The advent of high-throughput genotyping technologies coupled to genomic prediction methods established a new paradigm to integrate genomics and breeding. We carried out whole-genome prediction and contrasted it to a genome-wide association study (GWAS) for growth traits in breeding populations of Eucalyptus benthamii (n =505) and Eucalyptus pellita (n =732). Both species are of increasing commercial interest for the development of germplasm adapted to environmental stresses.
Predictive ability reached 0.16 in E. benthamii and 0.44 in E. pellita for diameter growth. Predictive abilities using either Genomic BLUP or different Bayesian methods were similar, suggesting that growth adequately fits the infinitesimal model.

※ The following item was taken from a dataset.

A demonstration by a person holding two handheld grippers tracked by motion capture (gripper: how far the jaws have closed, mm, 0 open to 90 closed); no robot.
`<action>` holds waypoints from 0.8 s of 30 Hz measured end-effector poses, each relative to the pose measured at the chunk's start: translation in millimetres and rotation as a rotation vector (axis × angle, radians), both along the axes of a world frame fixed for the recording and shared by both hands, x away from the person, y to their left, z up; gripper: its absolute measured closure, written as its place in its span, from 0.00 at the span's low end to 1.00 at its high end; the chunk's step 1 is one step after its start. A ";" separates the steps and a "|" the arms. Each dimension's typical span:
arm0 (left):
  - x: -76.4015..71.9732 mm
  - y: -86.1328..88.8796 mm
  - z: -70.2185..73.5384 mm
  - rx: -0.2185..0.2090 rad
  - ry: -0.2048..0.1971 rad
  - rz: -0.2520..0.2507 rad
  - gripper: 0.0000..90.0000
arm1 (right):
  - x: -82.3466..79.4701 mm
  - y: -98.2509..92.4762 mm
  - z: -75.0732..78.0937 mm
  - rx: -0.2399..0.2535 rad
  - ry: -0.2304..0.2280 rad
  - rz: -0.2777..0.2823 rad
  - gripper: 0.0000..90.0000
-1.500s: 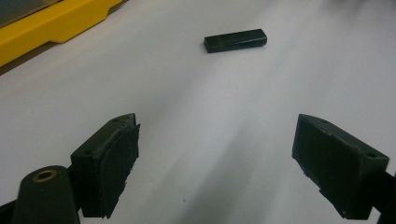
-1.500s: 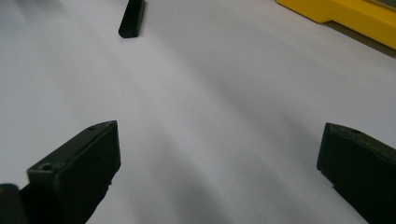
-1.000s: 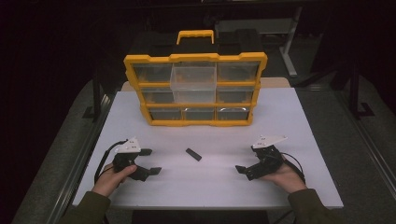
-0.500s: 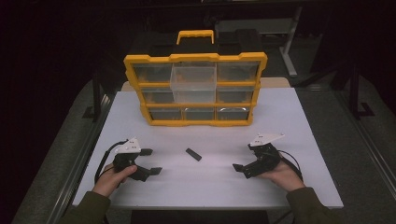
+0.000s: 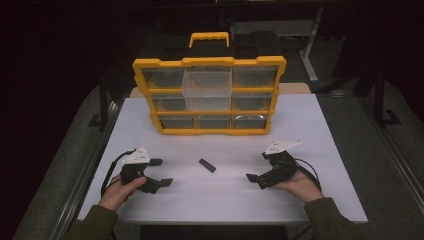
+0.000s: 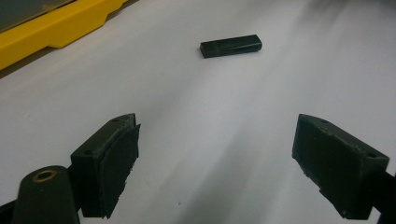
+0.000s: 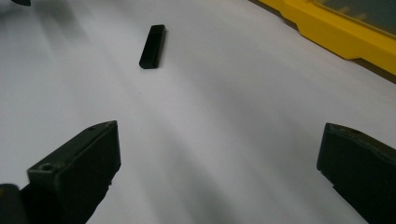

Genomic prediction models using ~5000-10,000 SNPs provided predictive abilities equivalent to using all 13,787 and 19,506 SNPs genotyped in the E. benthamii and E. pellita populations, respectively. No difference was detected in predictive ability when different sets of SNPs were utilized, based on position (equidistantly genome-wide, inside genes, linkage disequilibrium pruned or on single chromosomes), as long as the total number of SNPs used was above ~5000. Predictive abilities obtained by removing relatedness between training and validation sets fell near zero for E. benthamii and were halved for E. pellita. These results corroborate the current view that relatedness is the main driver of genomic prediction, although some short-range historical linkage disequilibrium (LD) was likely captured for E. pellita. A GWAS identified only one significant association for volume growth in E. pellita, illustrating the fact that while genome-wide regression is able to account for large proportions of the heritability, very little or none of it is captured into significant associations using GWAS in breeding populations of the size evaluated in this study.
This study provides further experimental data supporting positive prospects of using genome-wide data to capture large proportions of trait heritability and predict growth traits in trees with accuracies equal or better than those attainable by phenotypic selection. Additionally, our results document the superiority of the whole-genome regression approach in accounting for large proportions of the heritability of complex traits such as growth in contrast to the limited value of the local GWAS approach toward breeding applications in forest trees.
高通量基因分型技术与基因组预测方法的出现,建立了一种整合基因组学与育种的新范式。我们开展了全基因组预测,并将其与基因组关联研究(GWAS)进行对比,以研究本氏桉(n = 505)和粗皮桉(n = 732)育种群体的生长性状。这两个树种对于培育适应环境胁迫的种质资源而言,商业价值日益增加。
本氏桉直径生长的预测能力达到0.16,粗皮桉为0.44。使用基因组最佳线性无偏预测法(Genomic BLUP)或不同贝叶斯方法的预测能力相似,这表明生长性状充分符合微效多基因模型。使用约5000 - 10000个单核苷酸多态性(SNP)构建的基因组预测模型,其预测能力分别等同于在本氏桉群体中使用全部13787个SNP以及在粗皮桉群体中使用全部19506个SNP的情况。只要所使用的SNP总数超过约5000个,基于位置(全基因组等距分布、基因内部、连锁不平衡修剪或单条染色体上)使用不同SNP集合时,预测能力未检测到差异。通过消除训练集与验证集之间的亲缘关系所获得的预测能力,在本氏桉中降至接近零,在粗皮桉中减半。这些结果证实了当前的观点,即亲缘关系是基因组预测的主要驱动因素,尽管粗皮桉可能捕获了一些短程历史连锁不平衡(LD)。一项GWAS仅在粗皮桉中鉴定出一个与材积生长显著相关的位点,这表明尽管全基因组回归能够解释很大比例的遗传力,但在本研究评估规模的育种群体中,使用GWAS几乎无法捕获或根本无法捕获到显著相关的位点。
本研究提供了进一步的实验数据,支持利用全基因组数据捕获大部分性状遗传力并预测树木生长性状的积极前景,其准确性等同于或优于表型选择所能达到的水平。此外,我们的结果证明了全基因组回归方法在解释复杂性状(如生长)的大部分遗传力方面的优越性,与之形成对比的是,局部GWAS方法在林木育种应用中的价值有限。